Closed form solution for the (easy at first glance) IVP $wu' =(2-w) u$, $ww'=u-w$

Consider the nonlinear autonomous 1st order IVP:

\begin{align*} u'(t) & = \frac{(2-w) u}{w} \\ w'(t) & = \frac{u-w}{w} \end{align*} $t > 0$, with $u(0)=w(0)=0$. We know that $t = 0$ is a singular point of the system and the asymptotic behaviors $u = 3w = 6t$ are valid for $t \ll 1$.

Looking at the phase portrait, we see that the critical point $u = w = 2$ is a stable focus of the system. That allows me to say that for $t \to \infty$, $u$ and $w$ converges to the value $2$. I can support this numerically but trying to derive an analytical solution for all $t$ seems impossible.

Both Matlab and Mathematica tell me that there does not exist such a solution to the system. I have tried a variety of change of variables, which led me to nowhere, and divide formally the equations to get:

$$ \frac{\mathrm{d} u}{\mathrm{d} w} = \frac{(2-w) u}{u-w}, \quad u(0) = 0$$

I am (and so is Mr.

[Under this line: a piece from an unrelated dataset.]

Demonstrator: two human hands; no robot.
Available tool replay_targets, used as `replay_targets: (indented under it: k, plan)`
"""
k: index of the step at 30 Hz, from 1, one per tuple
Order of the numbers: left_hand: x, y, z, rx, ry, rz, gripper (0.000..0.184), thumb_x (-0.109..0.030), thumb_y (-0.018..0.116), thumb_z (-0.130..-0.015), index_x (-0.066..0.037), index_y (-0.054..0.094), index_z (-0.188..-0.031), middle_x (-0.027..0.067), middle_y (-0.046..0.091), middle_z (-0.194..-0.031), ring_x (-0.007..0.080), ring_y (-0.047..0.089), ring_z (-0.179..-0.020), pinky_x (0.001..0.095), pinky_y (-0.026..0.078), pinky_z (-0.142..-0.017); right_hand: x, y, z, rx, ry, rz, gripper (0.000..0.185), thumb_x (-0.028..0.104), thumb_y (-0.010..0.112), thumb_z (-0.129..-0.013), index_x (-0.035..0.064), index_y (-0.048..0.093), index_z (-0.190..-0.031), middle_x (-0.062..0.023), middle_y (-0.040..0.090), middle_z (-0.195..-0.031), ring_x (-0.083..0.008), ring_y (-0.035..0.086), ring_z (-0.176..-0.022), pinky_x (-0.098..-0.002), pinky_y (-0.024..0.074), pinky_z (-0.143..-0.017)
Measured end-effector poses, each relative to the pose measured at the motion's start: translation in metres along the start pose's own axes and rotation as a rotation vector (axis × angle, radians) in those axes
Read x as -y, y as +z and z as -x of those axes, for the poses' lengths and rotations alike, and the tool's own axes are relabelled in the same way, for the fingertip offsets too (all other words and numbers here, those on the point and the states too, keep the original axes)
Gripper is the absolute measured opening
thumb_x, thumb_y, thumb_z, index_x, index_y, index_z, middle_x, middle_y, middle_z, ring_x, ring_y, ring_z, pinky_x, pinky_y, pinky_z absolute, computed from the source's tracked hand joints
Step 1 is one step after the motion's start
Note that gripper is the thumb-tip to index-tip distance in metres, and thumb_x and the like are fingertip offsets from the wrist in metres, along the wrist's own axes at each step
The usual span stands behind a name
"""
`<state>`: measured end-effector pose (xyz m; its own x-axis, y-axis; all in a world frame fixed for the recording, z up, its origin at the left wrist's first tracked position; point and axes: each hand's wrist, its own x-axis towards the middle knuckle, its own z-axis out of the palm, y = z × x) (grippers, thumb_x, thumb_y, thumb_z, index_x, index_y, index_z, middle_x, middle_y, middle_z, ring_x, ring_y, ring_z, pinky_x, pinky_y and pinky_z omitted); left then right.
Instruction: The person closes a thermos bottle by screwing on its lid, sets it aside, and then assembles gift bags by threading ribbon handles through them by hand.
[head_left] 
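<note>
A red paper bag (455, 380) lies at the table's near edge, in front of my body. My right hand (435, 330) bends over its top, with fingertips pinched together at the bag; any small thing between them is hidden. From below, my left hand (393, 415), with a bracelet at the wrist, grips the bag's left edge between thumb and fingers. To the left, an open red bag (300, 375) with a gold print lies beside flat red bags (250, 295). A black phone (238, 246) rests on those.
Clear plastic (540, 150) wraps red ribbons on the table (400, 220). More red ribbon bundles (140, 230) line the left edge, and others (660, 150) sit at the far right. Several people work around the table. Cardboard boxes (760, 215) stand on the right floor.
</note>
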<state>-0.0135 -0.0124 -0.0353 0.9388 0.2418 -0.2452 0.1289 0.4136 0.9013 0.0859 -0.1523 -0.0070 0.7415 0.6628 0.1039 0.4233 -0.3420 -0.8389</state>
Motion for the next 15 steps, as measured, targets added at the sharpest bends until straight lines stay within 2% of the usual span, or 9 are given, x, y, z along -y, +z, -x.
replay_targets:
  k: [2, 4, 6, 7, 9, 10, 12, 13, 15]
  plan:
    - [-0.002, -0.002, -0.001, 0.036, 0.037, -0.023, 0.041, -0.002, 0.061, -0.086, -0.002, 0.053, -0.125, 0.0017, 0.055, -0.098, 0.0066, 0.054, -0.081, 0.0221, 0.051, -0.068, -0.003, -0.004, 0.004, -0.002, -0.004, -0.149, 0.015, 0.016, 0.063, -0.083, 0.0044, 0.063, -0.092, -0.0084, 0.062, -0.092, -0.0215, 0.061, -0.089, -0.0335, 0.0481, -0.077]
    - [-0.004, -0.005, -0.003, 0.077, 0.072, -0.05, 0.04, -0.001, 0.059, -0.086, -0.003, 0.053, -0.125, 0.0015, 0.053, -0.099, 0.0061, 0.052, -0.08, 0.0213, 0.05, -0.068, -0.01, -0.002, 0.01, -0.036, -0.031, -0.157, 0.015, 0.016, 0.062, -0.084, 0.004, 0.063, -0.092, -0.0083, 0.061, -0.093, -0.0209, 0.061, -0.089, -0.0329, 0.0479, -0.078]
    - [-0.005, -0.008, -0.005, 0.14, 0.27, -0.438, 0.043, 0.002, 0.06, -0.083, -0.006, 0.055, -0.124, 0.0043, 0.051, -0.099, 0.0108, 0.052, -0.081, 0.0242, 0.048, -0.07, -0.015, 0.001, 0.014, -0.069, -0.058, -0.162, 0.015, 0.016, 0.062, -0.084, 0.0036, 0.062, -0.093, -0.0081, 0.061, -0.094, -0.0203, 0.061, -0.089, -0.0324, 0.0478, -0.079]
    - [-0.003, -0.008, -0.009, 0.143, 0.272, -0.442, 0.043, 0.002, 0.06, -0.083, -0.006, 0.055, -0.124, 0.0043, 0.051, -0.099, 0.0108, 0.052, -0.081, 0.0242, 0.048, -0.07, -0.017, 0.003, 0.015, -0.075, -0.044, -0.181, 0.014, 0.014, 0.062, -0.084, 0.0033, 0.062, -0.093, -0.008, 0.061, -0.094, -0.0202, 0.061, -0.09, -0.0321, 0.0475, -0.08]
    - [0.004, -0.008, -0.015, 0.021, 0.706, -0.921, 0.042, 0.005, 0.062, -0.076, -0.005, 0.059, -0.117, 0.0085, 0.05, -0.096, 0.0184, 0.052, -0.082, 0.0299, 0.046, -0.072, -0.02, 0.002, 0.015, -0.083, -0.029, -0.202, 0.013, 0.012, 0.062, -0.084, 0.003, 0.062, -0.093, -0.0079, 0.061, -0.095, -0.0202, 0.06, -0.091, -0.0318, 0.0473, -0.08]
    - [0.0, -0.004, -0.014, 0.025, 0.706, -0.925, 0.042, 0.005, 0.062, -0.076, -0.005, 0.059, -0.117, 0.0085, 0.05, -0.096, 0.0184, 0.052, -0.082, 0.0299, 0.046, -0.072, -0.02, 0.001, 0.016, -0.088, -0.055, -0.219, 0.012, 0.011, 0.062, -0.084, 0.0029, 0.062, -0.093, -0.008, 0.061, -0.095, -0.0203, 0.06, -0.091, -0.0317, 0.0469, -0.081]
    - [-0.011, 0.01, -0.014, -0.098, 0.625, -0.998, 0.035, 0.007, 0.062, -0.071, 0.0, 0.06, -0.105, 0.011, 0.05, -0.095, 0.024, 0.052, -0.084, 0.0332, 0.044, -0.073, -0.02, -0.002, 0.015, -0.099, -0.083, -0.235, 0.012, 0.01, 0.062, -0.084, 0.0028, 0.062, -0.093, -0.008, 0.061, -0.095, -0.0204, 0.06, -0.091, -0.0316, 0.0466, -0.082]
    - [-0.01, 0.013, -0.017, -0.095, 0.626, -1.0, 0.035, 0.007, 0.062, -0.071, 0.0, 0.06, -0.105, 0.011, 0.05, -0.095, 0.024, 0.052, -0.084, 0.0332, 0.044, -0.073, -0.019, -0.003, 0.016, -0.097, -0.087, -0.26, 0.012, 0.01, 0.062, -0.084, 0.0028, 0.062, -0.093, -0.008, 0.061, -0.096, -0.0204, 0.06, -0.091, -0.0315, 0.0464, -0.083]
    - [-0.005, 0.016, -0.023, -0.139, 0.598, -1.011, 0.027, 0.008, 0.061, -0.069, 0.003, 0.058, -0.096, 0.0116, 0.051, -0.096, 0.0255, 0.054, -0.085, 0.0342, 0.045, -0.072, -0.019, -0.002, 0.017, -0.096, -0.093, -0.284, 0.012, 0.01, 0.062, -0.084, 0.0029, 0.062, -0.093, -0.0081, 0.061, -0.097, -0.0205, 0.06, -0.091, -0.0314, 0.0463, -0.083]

Mathematica) completely unable to solve this equation although it looks easier (at least to the untrained eye).

My question is,

• Should I give up on solving this equation algebraically and embrace numerics?
• Is there any change of variables that would make my life easier?

Any thoughts are deeply appreciated.

It is possible to separate $u$ and $w$ quite easily for your system:

$\begin{cases} wu'=(2-w)u \\ ww'=u-w \end{cases}\implies \begin{cases} u'=(2-w)(w'+1) \\ u=w(w'+1) \end{cases}$

We can then isolate $w$ like this : $\quad w'(w'+1)+ww''=(2-w)(w'+1)$

But I'm afraid this ODE is not much simpler to solve even though it is in single variable.

There are two different attempts to attack the equation. But both of them are unsuccessful.

$${\bf Attempt\ 1.\ To\ full\ differencial}$$ Let $\ v=w-2,\ $ then $$ \begin{cases} u'=-\,\dfrac{v}{v+2}\,u\\[4pt] u = (v'+1)(v+2), \end{cases}\rightarrow \begin{cases} v''(v+2) + v'(v'+v+1) + v = 0\\ u = (v'+1)(v+2), \end{cases} $$ $$\left(\left(v'+\frac{v}2\right)(v+2)\right)' + v = 0,$$ and this seems as the maximum of possible.

$${\bf Attempt\ 2.\ Substitution.}$$ Let $\dot a = \frac{da}{dt},$ then as shown $$u = w(\dot w +1),\quad \dot u = (2-w)(\dot w+1),$$ $$w\ddot w+ (\dot w + w - 2)(\dot w+1) = 0.$$ That means that $$w\dot y + (y+w-2)(y+1) = 0,$$ where $$y=\dot w.$$ If to consider $y$ as function of $w,$ then $$\dot y = \dfrac{dy}{dt} = \dfrac{dy}{dw}\cdot\dfrac{dw}{dt} = y'y,$$ $$wyy'+(y-w-2)(y+1) = 0,$$ $$y(wy'+ y-w-1) = w+2,$$ $$y((wy)'-w-1) = w+2.\qquad(1)$$ Homogenius equation is: $$y((wy)'-w-1) = 0.$$ Non-trivial solution: $$wy = \frac12w^2 + w + C_1,$$ $$y = \frac12w+1+\dfrac {C_1}w.$$ Using the constant variation method: $$y=\frac12w+1+\dfrac zw.$$ Substitution to $(1)$ gives: $$\left(\frac12w+1+\dfrac zw\right)z' = w+2,$$ $$(2z+w^2+2w)z' = 2(w^2+2w),$$

but further simplification seems impossible.